§ **What is required**
Whenever "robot" occurs in a line of the material, list that line.

━━━━━ Input

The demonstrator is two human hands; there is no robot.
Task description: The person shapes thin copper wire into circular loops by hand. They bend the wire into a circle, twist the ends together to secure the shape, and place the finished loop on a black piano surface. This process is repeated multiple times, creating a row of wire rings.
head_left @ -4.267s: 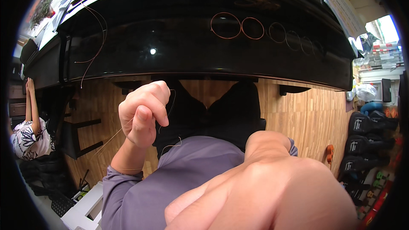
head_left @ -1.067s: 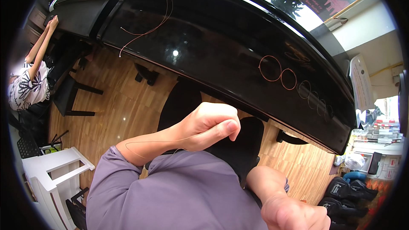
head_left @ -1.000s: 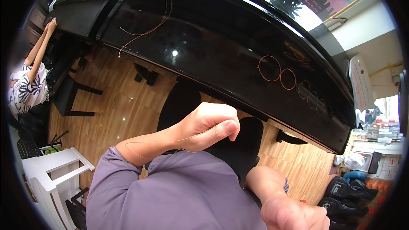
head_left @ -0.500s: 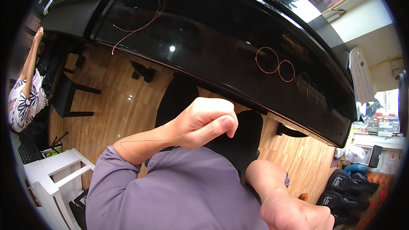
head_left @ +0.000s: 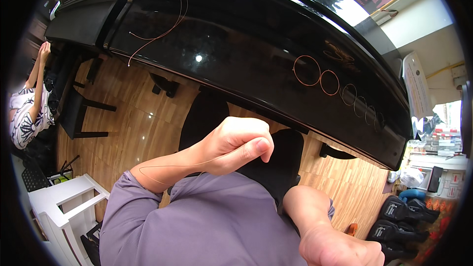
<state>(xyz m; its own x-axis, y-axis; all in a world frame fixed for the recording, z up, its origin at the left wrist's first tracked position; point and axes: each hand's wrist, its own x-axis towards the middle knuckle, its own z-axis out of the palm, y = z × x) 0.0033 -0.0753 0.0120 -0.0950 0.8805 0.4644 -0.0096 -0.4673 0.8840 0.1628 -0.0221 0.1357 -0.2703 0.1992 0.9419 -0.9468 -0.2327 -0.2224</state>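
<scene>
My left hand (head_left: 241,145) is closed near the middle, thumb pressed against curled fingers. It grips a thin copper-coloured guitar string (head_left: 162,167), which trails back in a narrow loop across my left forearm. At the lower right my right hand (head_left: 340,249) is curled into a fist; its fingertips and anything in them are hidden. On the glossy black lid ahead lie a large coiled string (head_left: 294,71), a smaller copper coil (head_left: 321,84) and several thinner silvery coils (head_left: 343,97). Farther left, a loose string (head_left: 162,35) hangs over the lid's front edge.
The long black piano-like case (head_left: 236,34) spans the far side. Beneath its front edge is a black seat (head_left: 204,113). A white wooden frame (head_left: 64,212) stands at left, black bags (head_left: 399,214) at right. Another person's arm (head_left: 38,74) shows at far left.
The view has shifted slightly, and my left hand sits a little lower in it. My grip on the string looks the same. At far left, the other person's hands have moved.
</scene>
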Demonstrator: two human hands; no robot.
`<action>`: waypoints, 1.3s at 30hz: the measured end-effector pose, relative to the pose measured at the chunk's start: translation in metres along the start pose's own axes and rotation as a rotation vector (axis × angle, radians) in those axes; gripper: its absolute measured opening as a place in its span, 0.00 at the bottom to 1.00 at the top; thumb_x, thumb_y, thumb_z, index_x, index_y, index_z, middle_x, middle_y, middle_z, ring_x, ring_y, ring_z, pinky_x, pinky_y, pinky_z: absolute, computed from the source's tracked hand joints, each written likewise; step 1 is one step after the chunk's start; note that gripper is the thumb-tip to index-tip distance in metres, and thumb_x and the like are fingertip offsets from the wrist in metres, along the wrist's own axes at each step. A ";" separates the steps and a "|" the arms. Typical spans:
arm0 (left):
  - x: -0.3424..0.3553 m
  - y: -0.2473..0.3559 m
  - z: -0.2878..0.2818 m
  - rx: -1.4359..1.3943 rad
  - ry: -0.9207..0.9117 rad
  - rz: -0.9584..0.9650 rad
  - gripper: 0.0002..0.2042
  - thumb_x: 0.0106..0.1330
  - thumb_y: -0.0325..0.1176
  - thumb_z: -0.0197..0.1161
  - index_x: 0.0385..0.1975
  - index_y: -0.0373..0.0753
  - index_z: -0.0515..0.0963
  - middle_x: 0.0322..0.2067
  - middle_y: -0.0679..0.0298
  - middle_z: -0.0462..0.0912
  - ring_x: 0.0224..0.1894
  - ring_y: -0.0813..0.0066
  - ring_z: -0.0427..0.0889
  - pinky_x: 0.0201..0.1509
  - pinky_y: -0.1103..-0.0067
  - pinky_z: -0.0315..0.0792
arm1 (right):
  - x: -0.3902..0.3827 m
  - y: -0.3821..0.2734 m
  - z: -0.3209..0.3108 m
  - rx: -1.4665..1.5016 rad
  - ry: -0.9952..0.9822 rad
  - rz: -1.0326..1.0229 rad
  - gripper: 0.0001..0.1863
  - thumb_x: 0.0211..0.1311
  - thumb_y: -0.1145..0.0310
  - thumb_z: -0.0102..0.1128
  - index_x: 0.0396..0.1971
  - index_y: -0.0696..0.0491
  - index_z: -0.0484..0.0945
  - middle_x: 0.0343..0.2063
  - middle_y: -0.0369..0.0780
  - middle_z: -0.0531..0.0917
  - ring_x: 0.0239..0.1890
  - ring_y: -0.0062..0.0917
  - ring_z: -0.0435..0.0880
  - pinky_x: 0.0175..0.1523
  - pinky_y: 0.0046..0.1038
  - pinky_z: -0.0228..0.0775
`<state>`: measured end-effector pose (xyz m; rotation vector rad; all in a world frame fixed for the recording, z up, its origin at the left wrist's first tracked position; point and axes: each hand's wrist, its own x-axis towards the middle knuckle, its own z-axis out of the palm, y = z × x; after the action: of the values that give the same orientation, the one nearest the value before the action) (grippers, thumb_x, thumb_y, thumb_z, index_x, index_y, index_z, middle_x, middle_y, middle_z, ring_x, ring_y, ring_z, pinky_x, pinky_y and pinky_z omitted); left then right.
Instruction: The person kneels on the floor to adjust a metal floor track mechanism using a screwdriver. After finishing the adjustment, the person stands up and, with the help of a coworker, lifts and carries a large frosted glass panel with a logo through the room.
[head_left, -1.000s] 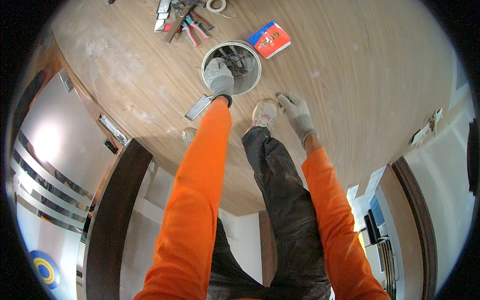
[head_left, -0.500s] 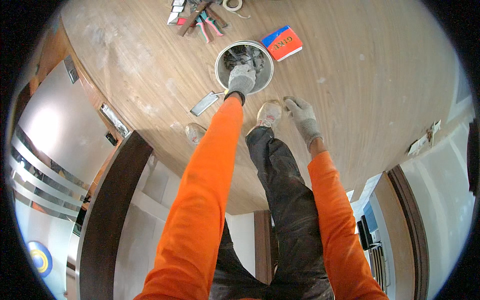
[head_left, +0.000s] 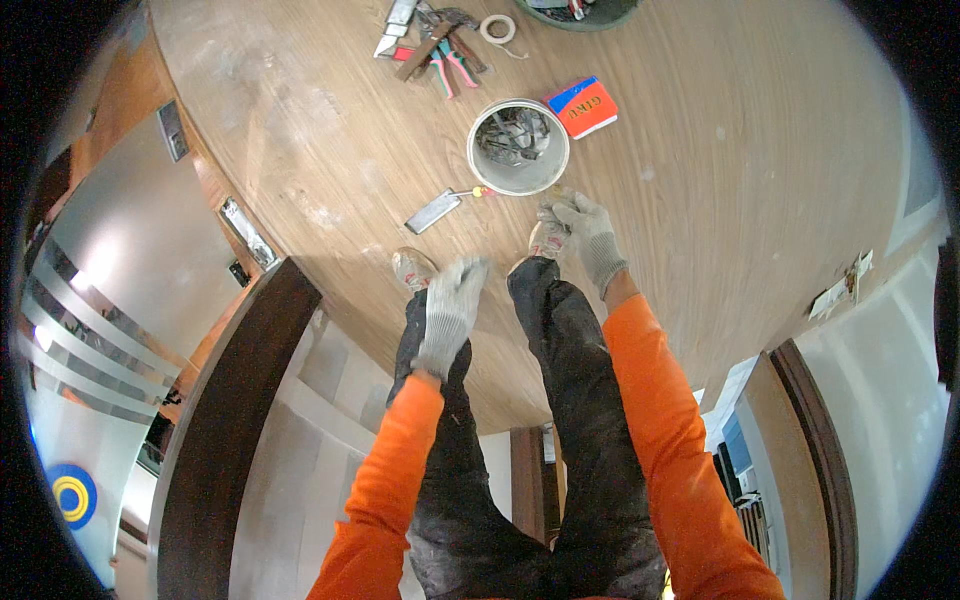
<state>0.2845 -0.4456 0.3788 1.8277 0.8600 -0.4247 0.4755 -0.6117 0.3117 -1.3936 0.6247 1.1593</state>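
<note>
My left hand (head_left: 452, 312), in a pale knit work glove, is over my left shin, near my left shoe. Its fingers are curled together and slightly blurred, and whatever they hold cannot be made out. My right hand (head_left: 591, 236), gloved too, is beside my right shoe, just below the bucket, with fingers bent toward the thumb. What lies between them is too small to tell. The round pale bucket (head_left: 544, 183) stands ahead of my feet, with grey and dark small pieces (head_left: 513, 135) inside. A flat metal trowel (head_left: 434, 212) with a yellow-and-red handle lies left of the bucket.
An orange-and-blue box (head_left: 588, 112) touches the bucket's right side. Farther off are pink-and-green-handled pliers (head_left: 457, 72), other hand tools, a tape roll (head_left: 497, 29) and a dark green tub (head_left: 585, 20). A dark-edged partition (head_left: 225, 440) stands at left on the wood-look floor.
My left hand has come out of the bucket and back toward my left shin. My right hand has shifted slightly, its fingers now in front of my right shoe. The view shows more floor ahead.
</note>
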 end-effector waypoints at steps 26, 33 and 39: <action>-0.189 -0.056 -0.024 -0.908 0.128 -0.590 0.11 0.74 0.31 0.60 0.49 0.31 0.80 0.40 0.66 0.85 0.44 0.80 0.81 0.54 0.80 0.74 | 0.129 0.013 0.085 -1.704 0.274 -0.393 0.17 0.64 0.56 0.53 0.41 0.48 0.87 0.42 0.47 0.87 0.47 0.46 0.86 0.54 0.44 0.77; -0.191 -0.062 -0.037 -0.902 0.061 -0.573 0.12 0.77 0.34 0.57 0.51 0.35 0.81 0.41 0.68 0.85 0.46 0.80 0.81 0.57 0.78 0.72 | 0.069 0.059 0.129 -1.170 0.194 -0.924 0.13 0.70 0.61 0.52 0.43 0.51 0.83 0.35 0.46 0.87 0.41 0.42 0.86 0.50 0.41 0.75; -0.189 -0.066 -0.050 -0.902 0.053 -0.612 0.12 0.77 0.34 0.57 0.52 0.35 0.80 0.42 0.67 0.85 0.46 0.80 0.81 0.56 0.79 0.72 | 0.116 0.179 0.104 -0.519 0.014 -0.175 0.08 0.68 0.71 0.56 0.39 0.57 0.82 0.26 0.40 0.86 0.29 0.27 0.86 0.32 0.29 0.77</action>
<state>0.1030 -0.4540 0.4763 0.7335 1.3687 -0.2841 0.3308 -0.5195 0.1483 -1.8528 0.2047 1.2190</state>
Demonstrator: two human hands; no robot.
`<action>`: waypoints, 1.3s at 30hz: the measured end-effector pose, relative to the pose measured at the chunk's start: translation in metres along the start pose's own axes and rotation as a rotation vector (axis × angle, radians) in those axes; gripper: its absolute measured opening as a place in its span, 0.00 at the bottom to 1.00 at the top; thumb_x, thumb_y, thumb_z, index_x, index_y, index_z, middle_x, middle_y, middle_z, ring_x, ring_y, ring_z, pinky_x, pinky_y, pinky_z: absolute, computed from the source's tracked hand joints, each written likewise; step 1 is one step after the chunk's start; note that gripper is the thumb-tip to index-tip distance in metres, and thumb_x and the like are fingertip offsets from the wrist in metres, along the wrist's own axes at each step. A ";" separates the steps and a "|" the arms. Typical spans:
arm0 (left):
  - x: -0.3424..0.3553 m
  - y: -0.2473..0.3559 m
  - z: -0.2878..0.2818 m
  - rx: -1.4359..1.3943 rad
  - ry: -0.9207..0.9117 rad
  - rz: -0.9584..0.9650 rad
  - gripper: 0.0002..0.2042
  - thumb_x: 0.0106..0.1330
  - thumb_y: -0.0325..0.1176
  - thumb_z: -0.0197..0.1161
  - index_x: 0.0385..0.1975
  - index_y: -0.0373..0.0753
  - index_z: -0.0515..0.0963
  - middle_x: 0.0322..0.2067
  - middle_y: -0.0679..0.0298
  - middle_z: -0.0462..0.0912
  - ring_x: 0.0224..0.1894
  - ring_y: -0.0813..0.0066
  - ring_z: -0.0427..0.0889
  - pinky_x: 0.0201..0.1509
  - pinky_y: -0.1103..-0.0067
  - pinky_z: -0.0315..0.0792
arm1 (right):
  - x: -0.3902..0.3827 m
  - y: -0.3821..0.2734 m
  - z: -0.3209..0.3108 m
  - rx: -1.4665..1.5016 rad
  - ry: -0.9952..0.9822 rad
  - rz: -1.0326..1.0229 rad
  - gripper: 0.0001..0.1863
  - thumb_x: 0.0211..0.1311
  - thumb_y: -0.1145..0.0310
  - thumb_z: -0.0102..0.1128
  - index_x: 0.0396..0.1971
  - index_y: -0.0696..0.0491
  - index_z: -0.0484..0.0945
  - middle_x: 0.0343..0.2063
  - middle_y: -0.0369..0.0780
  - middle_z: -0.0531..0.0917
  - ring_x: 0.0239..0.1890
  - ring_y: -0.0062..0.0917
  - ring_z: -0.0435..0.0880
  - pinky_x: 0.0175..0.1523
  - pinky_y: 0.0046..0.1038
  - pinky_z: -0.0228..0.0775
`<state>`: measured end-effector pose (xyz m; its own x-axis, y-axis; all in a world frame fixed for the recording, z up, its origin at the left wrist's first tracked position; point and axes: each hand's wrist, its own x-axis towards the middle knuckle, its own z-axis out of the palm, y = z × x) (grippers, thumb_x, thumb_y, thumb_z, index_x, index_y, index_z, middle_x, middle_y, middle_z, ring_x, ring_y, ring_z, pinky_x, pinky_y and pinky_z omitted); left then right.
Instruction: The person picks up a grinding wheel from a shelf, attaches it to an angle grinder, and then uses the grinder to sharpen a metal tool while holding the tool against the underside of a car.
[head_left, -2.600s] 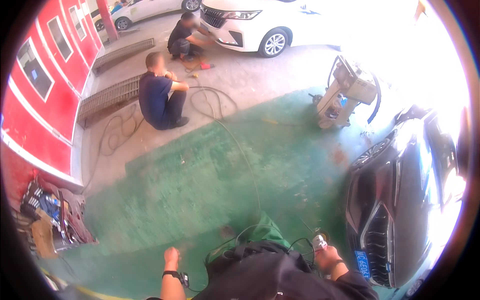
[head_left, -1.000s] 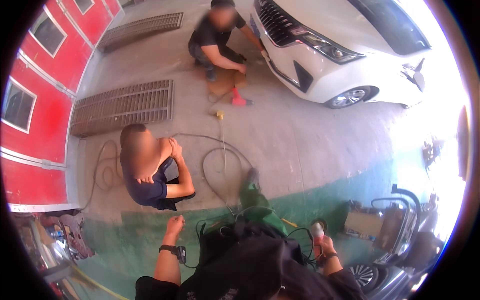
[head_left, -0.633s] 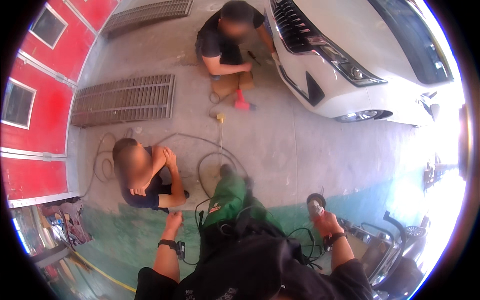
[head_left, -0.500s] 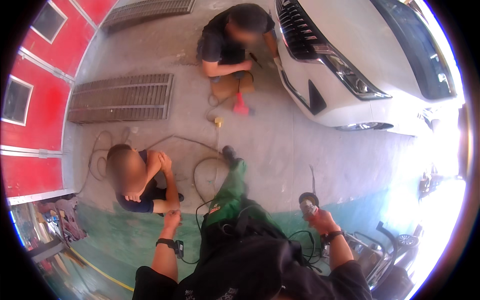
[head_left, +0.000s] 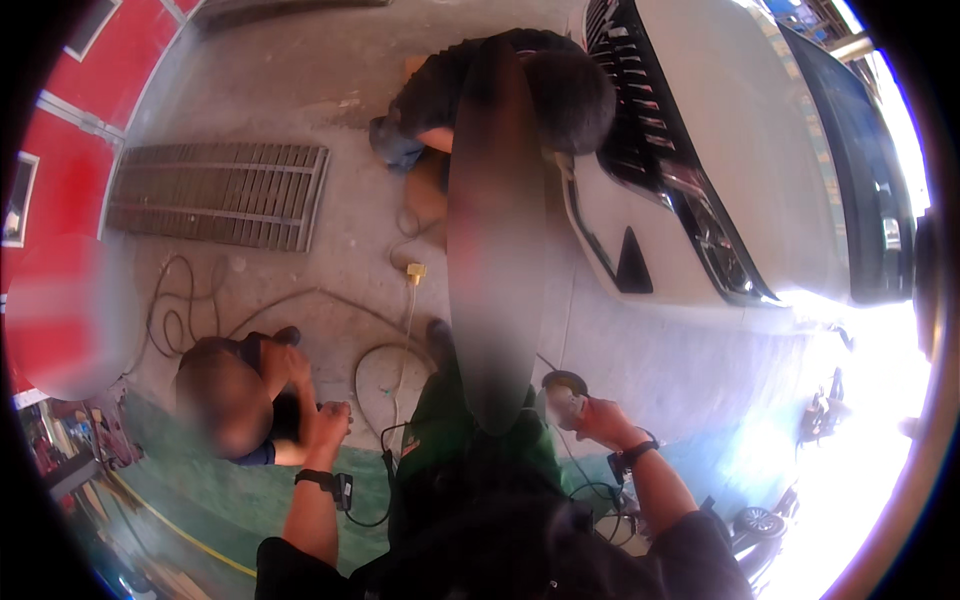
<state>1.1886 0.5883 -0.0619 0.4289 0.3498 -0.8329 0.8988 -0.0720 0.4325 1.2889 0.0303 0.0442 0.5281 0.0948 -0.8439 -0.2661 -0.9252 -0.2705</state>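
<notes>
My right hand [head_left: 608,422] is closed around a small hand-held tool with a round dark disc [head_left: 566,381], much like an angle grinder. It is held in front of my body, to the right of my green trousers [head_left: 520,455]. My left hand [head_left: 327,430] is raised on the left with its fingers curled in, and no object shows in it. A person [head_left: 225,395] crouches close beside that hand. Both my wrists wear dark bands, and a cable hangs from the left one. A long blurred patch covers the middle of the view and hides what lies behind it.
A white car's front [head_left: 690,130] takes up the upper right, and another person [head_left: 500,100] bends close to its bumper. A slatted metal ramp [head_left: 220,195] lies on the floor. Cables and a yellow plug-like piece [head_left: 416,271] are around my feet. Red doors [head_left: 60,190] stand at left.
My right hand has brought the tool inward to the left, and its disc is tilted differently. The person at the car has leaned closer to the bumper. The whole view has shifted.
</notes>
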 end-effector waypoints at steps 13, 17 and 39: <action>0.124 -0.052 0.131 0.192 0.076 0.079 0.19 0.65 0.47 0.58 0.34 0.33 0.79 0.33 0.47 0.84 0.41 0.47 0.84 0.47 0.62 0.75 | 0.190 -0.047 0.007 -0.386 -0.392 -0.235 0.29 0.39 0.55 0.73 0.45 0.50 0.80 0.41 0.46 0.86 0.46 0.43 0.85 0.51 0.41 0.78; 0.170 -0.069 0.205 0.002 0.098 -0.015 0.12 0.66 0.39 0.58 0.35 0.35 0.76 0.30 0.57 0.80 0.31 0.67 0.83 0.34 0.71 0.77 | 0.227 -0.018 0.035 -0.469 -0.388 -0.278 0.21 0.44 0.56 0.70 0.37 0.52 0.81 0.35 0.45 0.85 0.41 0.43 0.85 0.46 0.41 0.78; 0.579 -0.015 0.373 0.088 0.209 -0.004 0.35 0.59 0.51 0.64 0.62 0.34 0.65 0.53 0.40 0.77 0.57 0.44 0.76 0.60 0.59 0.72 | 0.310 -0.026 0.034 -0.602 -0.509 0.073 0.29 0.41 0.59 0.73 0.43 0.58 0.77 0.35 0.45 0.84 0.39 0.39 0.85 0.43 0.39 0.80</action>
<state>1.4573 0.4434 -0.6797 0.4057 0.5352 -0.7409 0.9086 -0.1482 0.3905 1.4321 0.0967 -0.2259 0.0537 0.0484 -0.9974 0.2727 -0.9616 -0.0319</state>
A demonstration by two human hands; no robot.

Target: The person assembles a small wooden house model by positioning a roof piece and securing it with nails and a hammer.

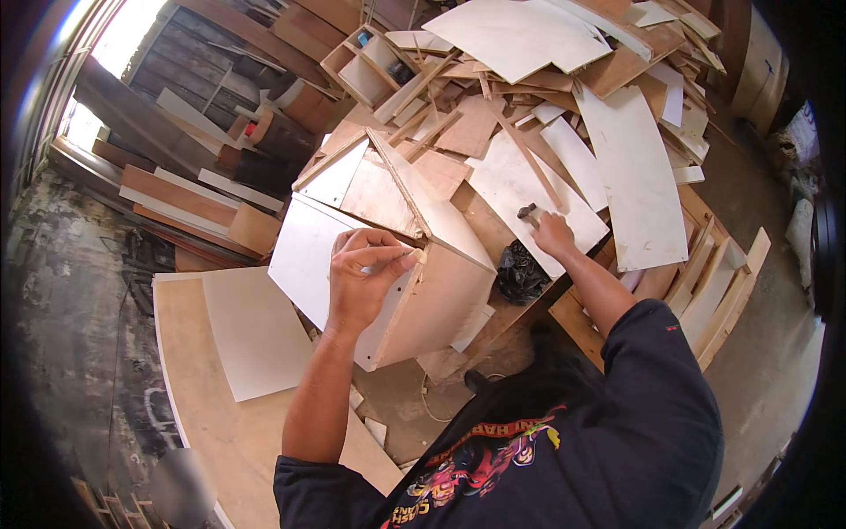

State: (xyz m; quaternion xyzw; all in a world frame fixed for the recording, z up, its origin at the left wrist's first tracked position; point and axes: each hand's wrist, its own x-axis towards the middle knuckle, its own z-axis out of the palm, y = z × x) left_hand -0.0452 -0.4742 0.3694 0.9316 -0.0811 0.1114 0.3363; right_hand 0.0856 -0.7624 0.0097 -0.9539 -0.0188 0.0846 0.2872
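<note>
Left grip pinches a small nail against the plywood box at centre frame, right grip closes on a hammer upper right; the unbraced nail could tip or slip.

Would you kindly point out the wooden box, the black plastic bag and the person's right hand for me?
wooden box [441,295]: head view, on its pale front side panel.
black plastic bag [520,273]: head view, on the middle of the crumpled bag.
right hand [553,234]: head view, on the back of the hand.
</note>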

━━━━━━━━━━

§ **Exercise answer**
The demonstrator is two human hands; there is no robot.
Demonstrator: two human hands; no robot.
Demonstrator: two human hands; no robot.
A demonstration by two human hands; no robot.

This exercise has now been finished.